▸ **What you will do**: From the first line to the last, print the data exactly as written.

▸ **Data segment**:
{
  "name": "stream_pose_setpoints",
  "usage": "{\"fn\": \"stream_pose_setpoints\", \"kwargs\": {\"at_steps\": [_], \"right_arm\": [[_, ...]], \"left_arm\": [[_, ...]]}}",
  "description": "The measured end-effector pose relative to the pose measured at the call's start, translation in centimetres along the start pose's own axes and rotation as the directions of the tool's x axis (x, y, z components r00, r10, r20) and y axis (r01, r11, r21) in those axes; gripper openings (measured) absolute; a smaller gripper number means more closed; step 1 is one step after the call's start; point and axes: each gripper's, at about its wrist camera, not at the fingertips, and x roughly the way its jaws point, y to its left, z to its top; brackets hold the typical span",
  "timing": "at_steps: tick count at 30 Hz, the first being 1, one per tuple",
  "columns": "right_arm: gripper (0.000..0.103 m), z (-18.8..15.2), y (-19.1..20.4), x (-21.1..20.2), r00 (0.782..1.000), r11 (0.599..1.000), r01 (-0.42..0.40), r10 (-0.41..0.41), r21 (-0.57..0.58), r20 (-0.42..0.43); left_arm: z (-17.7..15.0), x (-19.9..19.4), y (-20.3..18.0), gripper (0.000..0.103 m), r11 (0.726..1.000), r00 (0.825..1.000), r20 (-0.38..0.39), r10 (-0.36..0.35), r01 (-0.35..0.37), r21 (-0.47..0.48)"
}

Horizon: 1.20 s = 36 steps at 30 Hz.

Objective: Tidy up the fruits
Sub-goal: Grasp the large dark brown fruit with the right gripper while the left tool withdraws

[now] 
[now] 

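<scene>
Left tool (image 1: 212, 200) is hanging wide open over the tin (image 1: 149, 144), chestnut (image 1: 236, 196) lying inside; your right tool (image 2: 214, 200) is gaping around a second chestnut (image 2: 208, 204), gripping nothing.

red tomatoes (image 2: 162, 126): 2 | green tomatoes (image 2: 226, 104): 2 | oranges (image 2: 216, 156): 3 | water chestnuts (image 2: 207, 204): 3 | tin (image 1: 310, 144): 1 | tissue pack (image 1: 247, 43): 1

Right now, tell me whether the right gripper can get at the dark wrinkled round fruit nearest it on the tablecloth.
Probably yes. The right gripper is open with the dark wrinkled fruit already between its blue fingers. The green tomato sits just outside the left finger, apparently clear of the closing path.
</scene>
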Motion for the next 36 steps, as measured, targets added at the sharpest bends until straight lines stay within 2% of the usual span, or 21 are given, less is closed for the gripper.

▸ **Response to the exercise**:
{
  "name": "stream_pose_setpoints",
  "usage": "{\"fn\": \"stream_pose_setpoints\", \"kwargs\": {\"at_steps\": [_], \"right_arm\": [[_, ...]], \"left_arm\": [[_, ...]]}}",
  "description": "The measured end-effector pose relative to the pose measured at the call's start, translation in centimetres along the start pose's own axes and rotation as the directions of the tool's x axis (x, y, z components r00, r10, r20) and y axis (r01, r11, r21) in those axes; gripper openings (measured) absolute; a smaller gripper number means more closed; step 1 is one step after the call's start; point and axes: each gripper's, at about its wrist camera, not at the fingertips, and x roughly the way its jaws point, y to its left, z to its top; brackets hold the typical span",
  "timing": "at_steps: tick count at 30 Hz, the first being 1, one per tuple",
  "columns": "right_arm: gripper (0.000..0.103 m), z (-18.8..15.2), y (-19.1..20.4), x (-21.1..20.2), r00 (0.782..1.000), r11 (0.599..1.000), r01 (-0.42..0.40), r10 (-0.41..0.41), r21 (-0.57..0.58), r20 (-0.42..0.43); left_arm: z (-17.7..15.0), x (-19.9..19.4), y (-20.3..18.0), gripper (0.000..0.103 m), r11 (0.726..1.000), r00 (0.825..1.000), r20 (-0.38..0.39), r10 (-0.36..0.35), r01 (-0.35..0.37), r21 (-0.47..0.48)"
}

Horizon: 1.20 s = 36 steps at 30 Hz.

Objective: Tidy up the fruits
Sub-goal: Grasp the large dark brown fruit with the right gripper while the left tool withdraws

[now] 
[now] 

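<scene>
Left tool (image 1: 212, 200) is hanging wide open over the tin (image 1: 149, 144), chestnut (image 1: 236, 196) lying inside; your right tool (image 2: 214, 200) is gaping around a second chestnut (image 2: 208, 204), gripping nothing.

red tomatoes (image 2: 162, 126): 2 | green tomatoes (image 2: 226, 104): 2 | oranges (image 2: 216, 156): 3 | water chestnuts (image 2: 207, 204): 3 | tin (image 1: 310, 144): 1 | tissue pack (image 1: 247, 43): 1

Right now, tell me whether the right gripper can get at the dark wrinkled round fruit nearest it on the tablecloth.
Probably yes. The right gripper is open with the dark wrinkled fruit already between its blue fingers. The green tomato sits just outside the left finger, apparently clear of the closing path.
</scene>
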Motion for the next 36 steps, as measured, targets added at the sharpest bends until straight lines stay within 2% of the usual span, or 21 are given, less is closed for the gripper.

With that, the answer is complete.